Me lo presentaron durante una comida y ya no pude despegármelo. “Es el corrector profesional”, comentaron, “lo hemos contratado para que retoque tus textos antes de ir a imprenta”. No me dijeron su nombre. Le tendí una mano. No la estrechó. Parecía un hombre de otro tiempo: alto y trajeado, con sombrero, bigote perfilado y monóculo tapando su ojo derecho. Se abstuvo de participar en la conversación y apenas si probó un par de bocados.

Aquella tarde le envié un correo electrónico a la dirección que me facilitaron. Adjuntos iban mis tres artículos para el siguiente número de la revista. No habían transcurrido más de cinco minutos cuando recibí respuesta. El asunto del mensaje rezaba “No, no, así no”. Con pocas y educadas palabras el corrector me instaba a leer las correcciones que había introducido en cada borrador. Pensé que aquello era imposible, no había tenido tiempo. Abrí los documentos y, en efecto, los encontré modificados, totalmente irreconocibles,  puntos de vista distintos a los originales. Se había adueñado de mis textos en un tiempo récord. No obstante, acepté sus cambios abrumado.

Al día siguiente el corrector vino a la redacción y se ofreció a corregir mi columna para el periódico. Agradecí su gesto, pero le dije que no era necesario. Él hizo caso omiso. Se quitó el sombrero y ocupó un terminal cercano. Durante un rato estuvo introduciendo variaciones. Como un mantra lo escuchaba mascullar “no, no, así no”. Luego se marchó sin decir adiós. A última hora borré su trabajo y presenté el mío al editor que, extrañado, me comentó que el artículo ya había sido mandado a cierre.

Esa misma noche intentaba yo dejar el coche en una angosta plaza de aparcamiento cerca de donde vivo, cuando una figura surgió de entre las sombras. Era el corrector. “No, no, así no”, oí que murmuraba. Me obligó a cederle el asiento de conductor. En una única maniobra estacionó el vehículo. Entonces subió a casa conmigo y fue apagando cada una de las luces que yo encendía, al tiempo que pulsaba el interruptor de otras. “Así sí, mejor con esta iluminación”. Además, sus manos detuvieron las mías cuando me desabrochaba los cordones de los zapatos. “No, no, así no, más fácil”. Tuve que preparar la cena cómo él quiso y di cuenta de ella en la mesa que él me indicó. Sólo cuando me dejó acostado y se sintió seguro de que sabría mantener la “postura correcta”, se marchó del piso.

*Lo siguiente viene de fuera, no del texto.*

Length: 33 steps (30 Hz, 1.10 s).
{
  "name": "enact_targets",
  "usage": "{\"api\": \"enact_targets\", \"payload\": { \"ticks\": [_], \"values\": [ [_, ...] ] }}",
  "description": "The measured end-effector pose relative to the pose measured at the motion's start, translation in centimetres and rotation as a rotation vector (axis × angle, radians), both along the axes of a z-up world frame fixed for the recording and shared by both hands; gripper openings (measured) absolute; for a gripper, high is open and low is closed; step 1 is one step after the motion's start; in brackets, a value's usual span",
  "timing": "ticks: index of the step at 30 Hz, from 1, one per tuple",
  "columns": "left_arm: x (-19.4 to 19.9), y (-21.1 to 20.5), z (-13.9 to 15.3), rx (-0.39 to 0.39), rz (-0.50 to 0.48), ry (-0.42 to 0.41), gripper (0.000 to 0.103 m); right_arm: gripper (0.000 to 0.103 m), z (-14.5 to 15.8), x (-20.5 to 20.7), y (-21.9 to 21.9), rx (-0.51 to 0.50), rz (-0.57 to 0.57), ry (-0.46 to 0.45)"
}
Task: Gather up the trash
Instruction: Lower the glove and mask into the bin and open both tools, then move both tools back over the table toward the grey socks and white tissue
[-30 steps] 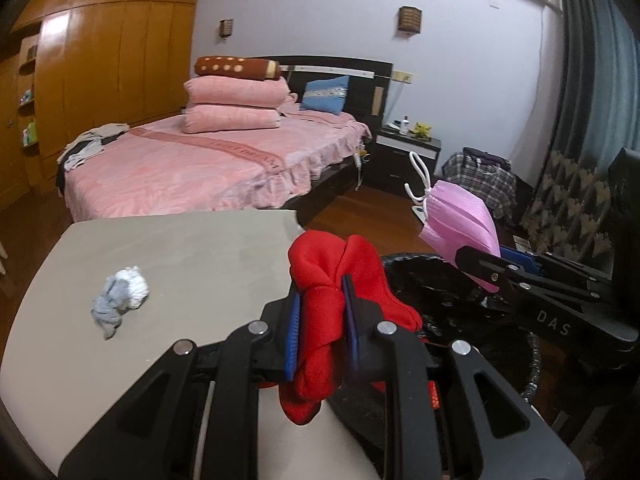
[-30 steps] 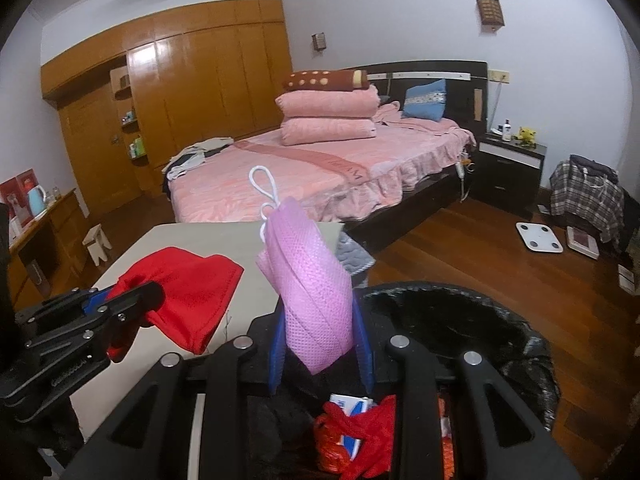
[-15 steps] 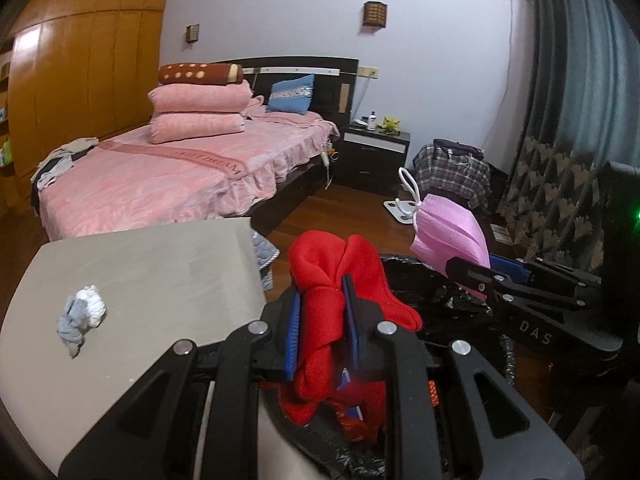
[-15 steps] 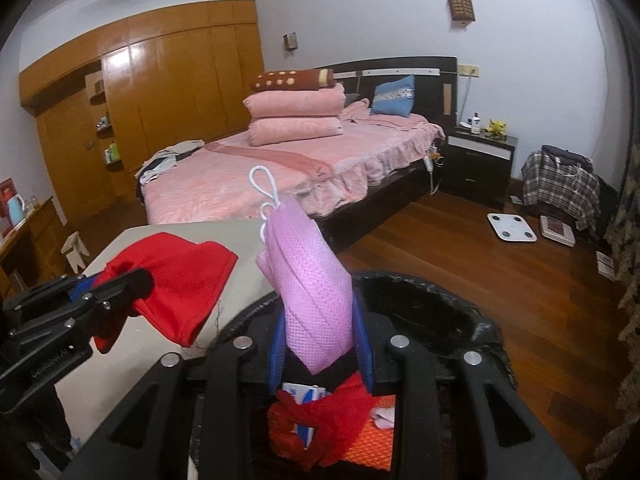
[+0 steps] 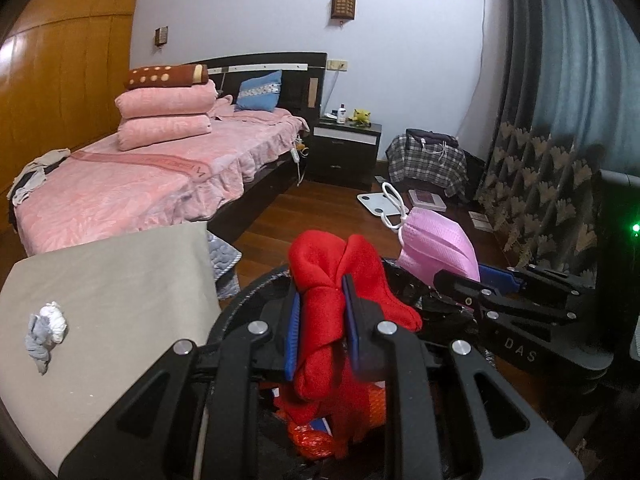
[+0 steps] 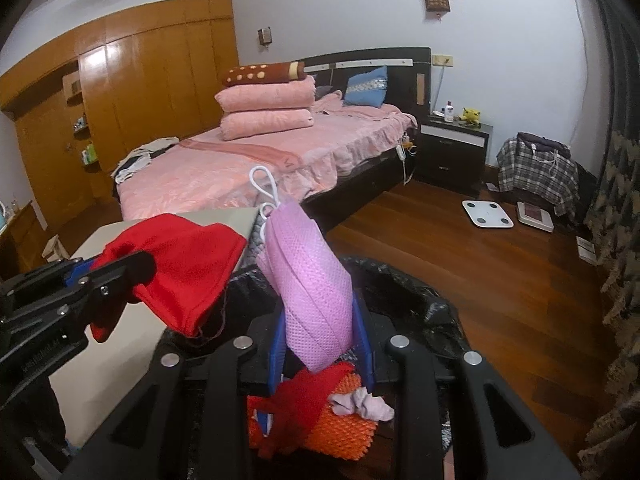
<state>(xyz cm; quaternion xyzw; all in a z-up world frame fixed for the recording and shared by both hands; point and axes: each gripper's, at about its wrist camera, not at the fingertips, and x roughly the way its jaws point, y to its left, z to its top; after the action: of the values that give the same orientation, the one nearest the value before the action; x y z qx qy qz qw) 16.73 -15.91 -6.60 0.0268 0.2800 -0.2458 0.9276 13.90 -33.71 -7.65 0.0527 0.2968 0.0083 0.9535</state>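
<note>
red cloth [image 5: 320,312] between left fingers [image 5: 291,332], mask [image 6: 312,292] between right fingers [image 6: 362,336]

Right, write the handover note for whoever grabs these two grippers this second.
Left gripper: shut on the red cloth, held over the bin, close to its table-side rim.
Right gripper: shut on the pink face mask, also over the bin.
Bin: black-lined, beside the table; it already holds red and orange trash and a pale crumpled piece.
Done: both items picked up and carried to the bin.
Left: release both into the bin, then fetch the grey-white crumpled wad lying on the table.
</note>
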Motion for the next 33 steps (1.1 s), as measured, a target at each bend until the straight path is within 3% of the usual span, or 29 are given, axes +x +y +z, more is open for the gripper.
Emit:
{"api": "enact_targets", "payload": {
  "ticks": [11,16,27,33],
  "values": [
    [1.4,-1.9,-1.7,0.014,-0.023,0.039,0.02,0.033,-1.6,0.6,-1.5,-0.002,-0.034,0.037],
    [2.2,-2.0,-2.1,0.011,-0.031,0.065,0.037,0.046,-2.3,1.0,-1.8,-0.007,-0.043,0.054],
    [2.4,0.7,-1.5,-0.003,0.054,0.044,0.074,0.093,-2.1,0.5,-1.3,-0.025,-0.078,0.04],
    [2.1,3.8,-0.4,-0.001,0.135,0.019,0.086,0.097,-1.1,0.8,0.0,-0.022,-0.058,0.024]
  ]
}}
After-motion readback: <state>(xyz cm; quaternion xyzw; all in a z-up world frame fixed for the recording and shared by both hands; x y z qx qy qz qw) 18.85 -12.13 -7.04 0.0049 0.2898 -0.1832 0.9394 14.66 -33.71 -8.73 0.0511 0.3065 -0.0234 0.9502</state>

Me levanté temprano. Escondido tras unas gafas de sol y mi gorra azul, salí de casa y cogí el autobús que lleva al puerto. Junto a los grandes buques y barcos paseé hasta la tarde. Esa noche Sara llegaba de su viaje y le había prometido vernos. Fui a su piso. Qué alegría. Pregunté cómo le había ido la semana. “Te veo muy demacrado, ¿estás bien?”, contestó ella. Mi respuesta fue un beso muy largo. Quitándonos la ropa, entramos en su cuarto. Sentí que me olvidaba de todo… “No, no, así no”, oí recriminar al corrector instantes antes de verme arrastrado a empujones fuera de la cama. Desnudo sobre la alfombra, vi cómo él ocupaba mi lugar. “Así sí, mucho mejor”, repetía una y otra vez mientras le hacía el amor a Sara y su monóculo se balanceaba de una teta a otra.

Esperé despierto. Llegó a casa de madrugada con una sonrisa de oreja a oreja. Le clavé un abrecartas a la altura del pecho. La inexperiencia hizo que mi puñalada no fuese profunda. Parte de la hoja quedó fuera. El corrector me miró con más decepción que dolor. “No, no, así no”, afirmó antes de agarrar el mango y atravesarse el corazón.